Try it
Hunt through the lines below for the string "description" and copy each one that has it.

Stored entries
==*==

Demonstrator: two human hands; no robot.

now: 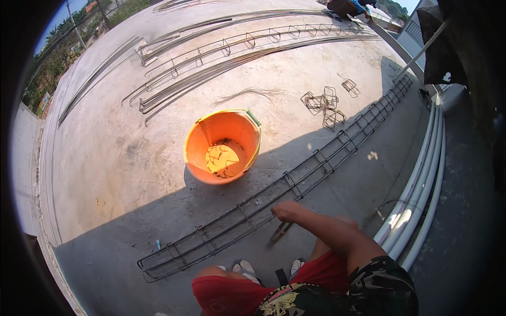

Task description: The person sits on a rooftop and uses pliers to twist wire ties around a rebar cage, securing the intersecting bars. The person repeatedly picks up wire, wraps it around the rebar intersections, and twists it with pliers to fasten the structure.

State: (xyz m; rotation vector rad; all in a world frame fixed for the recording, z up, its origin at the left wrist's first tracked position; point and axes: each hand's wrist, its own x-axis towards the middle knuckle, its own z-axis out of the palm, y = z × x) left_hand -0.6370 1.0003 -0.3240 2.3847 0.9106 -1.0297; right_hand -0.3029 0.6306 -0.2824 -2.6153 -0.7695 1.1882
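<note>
My right hand (285, 211) is closed in a fist above the near part of a long rebar cage (242, 211). From below the fist sticks out a dark plier-like tool (279, 234) with a touch of orange-red on it, partly blurred. The cage runs diagonally over the concrete, from close to my feet up to the far right, with rectangular stirrups along its bars. Beyond it stands an orange bucket (196, 152) with a yellow rim, holding a few short, dark, thin pieces at the bottom. My left hand is out of the picture.
Loose stirrups (331, 101) lie past the cage. Thin wires (253, 94), long rebars (211, 71) and another cage (247, 41) spread farther back. White pipes (421, 179) line the right side. Another person (345, 7) is at the far top right.
</note>
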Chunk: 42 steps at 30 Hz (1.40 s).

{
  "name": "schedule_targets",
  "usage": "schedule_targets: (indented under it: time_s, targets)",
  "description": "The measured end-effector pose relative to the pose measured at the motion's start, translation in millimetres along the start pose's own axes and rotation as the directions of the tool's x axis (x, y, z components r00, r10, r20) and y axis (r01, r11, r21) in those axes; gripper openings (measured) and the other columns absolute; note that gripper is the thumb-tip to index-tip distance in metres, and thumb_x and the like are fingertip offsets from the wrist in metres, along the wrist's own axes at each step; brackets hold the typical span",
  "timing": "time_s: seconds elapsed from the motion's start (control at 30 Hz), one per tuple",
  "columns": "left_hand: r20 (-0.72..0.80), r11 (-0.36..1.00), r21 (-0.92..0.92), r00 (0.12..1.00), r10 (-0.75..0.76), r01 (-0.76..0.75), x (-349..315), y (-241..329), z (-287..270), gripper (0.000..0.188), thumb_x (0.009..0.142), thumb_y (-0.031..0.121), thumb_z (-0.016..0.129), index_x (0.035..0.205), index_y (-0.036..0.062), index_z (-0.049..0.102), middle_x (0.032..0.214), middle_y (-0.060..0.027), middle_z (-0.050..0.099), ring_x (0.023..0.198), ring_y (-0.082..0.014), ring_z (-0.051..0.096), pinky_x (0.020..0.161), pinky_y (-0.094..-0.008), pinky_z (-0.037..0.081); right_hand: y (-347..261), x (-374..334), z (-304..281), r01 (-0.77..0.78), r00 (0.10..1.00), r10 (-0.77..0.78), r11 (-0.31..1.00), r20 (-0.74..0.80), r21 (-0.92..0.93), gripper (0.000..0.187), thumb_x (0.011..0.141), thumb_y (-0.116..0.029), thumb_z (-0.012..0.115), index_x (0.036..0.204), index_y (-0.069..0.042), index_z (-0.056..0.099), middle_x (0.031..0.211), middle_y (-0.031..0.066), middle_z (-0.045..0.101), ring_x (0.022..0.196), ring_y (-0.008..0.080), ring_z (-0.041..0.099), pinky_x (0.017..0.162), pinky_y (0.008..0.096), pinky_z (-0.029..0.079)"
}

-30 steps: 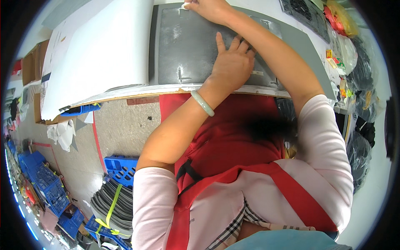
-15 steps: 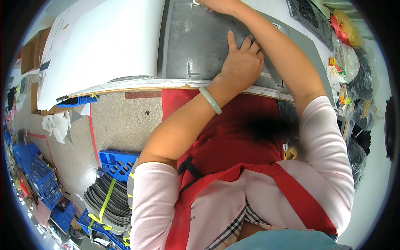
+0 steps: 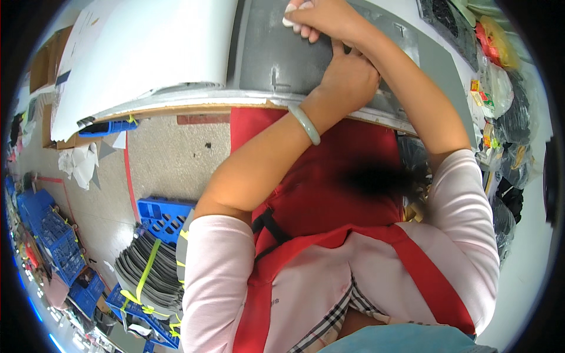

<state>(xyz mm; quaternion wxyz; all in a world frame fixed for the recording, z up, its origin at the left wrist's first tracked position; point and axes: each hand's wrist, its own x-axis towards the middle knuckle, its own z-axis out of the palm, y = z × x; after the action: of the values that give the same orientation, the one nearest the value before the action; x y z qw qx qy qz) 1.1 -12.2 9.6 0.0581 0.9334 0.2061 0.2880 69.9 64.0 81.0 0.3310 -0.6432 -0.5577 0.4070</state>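
Observation:
A dark grey flat panel (image 3: 265, 50) with whitish smudges and slot-like marks lies on the worktable. On its near right part rests my left hand (image 3: 351, 79), palm down, with a pale green bangle on the wrist. Its fingers are stretched out and partly hidden by my right forearm. Over the panel, farther away, my right hand (image 3: 326, 20) is closed, fingers curled. Something small and white (image 3: 289, 22) shows at its fingertips; whether it is held or worn on a finger I cannot tell.
Large white sheets (image 3: 153, 47) lie left of the panel, over the table's near edge (image 3: 176, 110). A grey board (image 3: 444, 70) lies at the right, with plastic bags (image 3: 509, 112) beyond. Below left are strapped grey sheets (image 3: 147, 270) and blue crates (image 3: 56, 247).
My right hand has come nearer across the panel from its far part, with more of its fingers showing. My left hand stays on the panel, its fingers closer together. The view has shifted slightly.

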Motion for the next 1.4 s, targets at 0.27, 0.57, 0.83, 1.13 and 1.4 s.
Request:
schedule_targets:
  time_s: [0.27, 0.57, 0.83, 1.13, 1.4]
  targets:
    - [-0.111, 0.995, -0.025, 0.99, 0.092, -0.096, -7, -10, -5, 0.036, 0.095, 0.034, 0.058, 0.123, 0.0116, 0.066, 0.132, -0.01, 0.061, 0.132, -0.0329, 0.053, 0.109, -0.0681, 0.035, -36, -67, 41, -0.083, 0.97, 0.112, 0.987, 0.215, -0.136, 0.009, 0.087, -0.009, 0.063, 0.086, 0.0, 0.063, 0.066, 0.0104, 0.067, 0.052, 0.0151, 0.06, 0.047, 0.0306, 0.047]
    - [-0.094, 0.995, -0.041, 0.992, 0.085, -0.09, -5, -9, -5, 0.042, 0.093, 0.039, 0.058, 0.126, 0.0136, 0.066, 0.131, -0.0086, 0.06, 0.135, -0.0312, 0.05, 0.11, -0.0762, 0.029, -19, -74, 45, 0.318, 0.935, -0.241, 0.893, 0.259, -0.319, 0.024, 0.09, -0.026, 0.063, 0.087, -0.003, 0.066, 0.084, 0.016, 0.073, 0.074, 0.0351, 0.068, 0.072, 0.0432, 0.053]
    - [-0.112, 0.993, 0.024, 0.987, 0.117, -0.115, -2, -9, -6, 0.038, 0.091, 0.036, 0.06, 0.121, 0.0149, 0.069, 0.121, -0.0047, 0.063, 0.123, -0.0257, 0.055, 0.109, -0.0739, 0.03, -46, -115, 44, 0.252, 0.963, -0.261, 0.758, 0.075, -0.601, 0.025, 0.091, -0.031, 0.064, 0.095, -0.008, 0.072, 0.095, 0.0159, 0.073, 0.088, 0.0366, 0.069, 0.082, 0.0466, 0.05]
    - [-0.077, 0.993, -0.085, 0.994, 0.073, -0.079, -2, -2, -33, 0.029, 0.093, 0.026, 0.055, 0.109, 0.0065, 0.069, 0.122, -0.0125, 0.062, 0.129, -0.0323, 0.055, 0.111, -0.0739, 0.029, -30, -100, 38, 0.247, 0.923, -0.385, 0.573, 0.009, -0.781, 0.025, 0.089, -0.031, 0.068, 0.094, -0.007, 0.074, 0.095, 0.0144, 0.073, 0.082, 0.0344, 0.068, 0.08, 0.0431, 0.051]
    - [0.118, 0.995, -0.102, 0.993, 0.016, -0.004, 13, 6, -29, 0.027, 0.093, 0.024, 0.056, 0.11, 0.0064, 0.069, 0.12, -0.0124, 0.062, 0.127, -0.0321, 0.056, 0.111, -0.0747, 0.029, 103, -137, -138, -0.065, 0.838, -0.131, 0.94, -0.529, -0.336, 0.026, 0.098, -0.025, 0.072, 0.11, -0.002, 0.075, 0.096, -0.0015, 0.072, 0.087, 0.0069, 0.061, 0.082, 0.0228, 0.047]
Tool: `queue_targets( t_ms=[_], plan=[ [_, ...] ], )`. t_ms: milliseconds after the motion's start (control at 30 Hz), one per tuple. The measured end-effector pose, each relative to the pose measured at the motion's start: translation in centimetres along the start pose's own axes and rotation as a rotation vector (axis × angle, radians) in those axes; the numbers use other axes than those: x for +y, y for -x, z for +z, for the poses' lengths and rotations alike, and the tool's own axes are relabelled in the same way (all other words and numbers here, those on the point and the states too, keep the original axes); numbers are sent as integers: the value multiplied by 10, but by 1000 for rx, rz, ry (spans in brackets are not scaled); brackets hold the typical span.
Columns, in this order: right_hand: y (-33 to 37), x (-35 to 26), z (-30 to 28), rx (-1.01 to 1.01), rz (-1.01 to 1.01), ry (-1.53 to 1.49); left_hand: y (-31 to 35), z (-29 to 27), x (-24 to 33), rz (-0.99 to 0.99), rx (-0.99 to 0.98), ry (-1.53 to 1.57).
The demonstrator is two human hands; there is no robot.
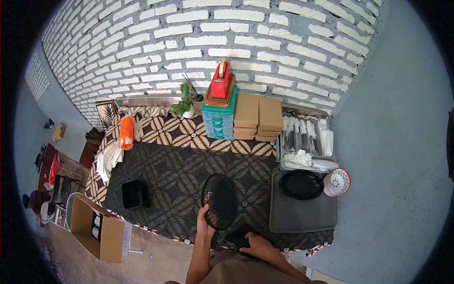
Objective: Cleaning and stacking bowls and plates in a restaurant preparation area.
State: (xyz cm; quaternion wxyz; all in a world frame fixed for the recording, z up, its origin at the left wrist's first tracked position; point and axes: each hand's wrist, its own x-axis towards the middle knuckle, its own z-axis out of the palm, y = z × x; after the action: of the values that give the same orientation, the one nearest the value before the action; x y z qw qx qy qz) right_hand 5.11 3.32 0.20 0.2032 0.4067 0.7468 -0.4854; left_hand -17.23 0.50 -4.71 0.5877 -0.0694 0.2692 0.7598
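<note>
My left hand (205, 224) grips the lower left rim of a black oval plate (222, 201), held tilted up over the dark table mat. Part of the fingers is hidden by the plate. Just right of it and nearer to me, my right hand (257, 245) is closed on a black cloth (239, 234) close to the table's front edge. A second black oval plate (301, 184) lies on a grey tray (302, 215) to the right. Off to the left, a small black square container (135, 194) stands on the mat.
Brown cardboard boxes (258, 112) and a teal drawer unit (218, 124) with a red tape dispenser (221, 81) line the back wall. A cutlery organizer (305, 142) and stacked patterned bowls (337, 182) stand right. At left lie an orange roll (126, 133) and an open carton (111, 236).
</note>
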Motion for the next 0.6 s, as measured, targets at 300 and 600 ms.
queue_targets(
  t_ms=[300, 600],
  plan=[
    [0, -19, -52, 1088, -155, -605, 16, 63, 7, 78, -235, -4],
    [-25, -32, -60, 1159, -344, -770, 0, 9, 29, 70, -157, -193]
  ],
)
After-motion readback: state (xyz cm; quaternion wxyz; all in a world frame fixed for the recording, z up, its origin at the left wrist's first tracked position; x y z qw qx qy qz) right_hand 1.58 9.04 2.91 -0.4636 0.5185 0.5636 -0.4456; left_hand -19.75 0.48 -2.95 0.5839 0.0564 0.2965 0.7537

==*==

Written reply
Task description: The person sits on a rooftop and uses pliers to twist wire ties around a rebar cage, securing the intersecting bars. The person repeatedly picks up wire, wraps it around the rebar intersections, and twists it with pliers to fasten the structure.
  "description": "The measured end-effector pose relative to the pose measured at the motion's start, translation in millimetres along the start pose's own axes and rotation as the directions of the tool's x axis (x, y, z components r00, r10, r20) and y axis (r01, r11, r21) in those axes; gripper openings (measured) and the other columns absolute; note that gripper is the thumb-tip to index-tip distance in metres, and thumb_x and the like are fingertip offsets from the wrist in metres, along the wrist's own axes at each step; brackets hold the typical span",

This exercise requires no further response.